Tourists have begun to return to Chichén Itzá in larger numbers over the past few months. Photo: Carlos Rosado van der Gracht

Yucatan’s third district court ruled in favor of 25 tour guides who had been repeatedly denied the ability to enter Chichén Itza for work.

The judge found that the INAH had unlawfully denied them access and ordered that they be allowed to return to work.  

Tour guides at historic sites administered by the INAH are required to be licensed and complete a series of history, culture and language examinations.

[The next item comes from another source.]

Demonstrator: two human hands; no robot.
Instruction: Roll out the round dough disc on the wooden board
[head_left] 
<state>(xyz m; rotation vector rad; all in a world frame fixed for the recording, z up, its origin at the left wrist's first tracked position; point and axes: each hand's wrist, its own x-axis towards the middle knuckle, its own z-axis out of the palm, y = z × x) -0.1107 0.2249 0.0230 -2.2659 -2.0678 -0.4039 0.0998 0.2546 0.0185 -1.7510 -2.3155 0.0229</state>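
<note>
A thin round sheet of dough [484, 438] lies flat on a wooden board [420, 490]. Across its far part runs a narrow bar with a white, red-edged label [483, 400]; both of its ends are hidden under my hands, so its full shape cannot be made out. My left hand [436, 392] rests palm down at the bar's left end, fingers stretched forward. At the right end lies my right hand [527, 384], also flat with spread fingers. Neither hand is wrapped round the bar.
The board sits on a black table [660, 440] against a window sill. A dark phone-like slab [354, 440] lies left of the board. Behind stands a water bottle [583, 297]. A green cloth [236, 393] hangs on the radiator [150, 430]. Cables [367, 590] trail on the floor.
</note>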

Enforcement of this and other rules is extremely tight and has in the past even led to violent clashes. 

Chichén Itzá reopened to the public last September after months of being closed due to the COVID-19 pandemic. 

Although admittance to the archaeological site is still lower than it has been in past years, in recent months the number of visitors has steadily increased. Still, many tour guides complain that there is not enough work to go around.

Earlier: Authorities give OK to open new sections of Chichén Itzá

The question of who is allowed to enter Chichén Itzá for work purposes has been a controversial one for a long time. 

Because archaeological sites in Mexico are considered to be “the property and inheritance of the Mexican people,” there is a great deal of controversy regarding who should be allowed to generate income from them. 

Several indigenous, artisan and mercantile organizations all argue that they have a right to make a livelihood inside the archaeological site. 

Although some of the crafts being sold at Chichén Itzá are produced in nearby communities by local artisans, many others are imported wholesale from factories in China. 

There is no precise count of exactly how many people regularly work at Chichén Itzá, but as anyone who has ever been to the site can tell you, the number is at least in the hundreds.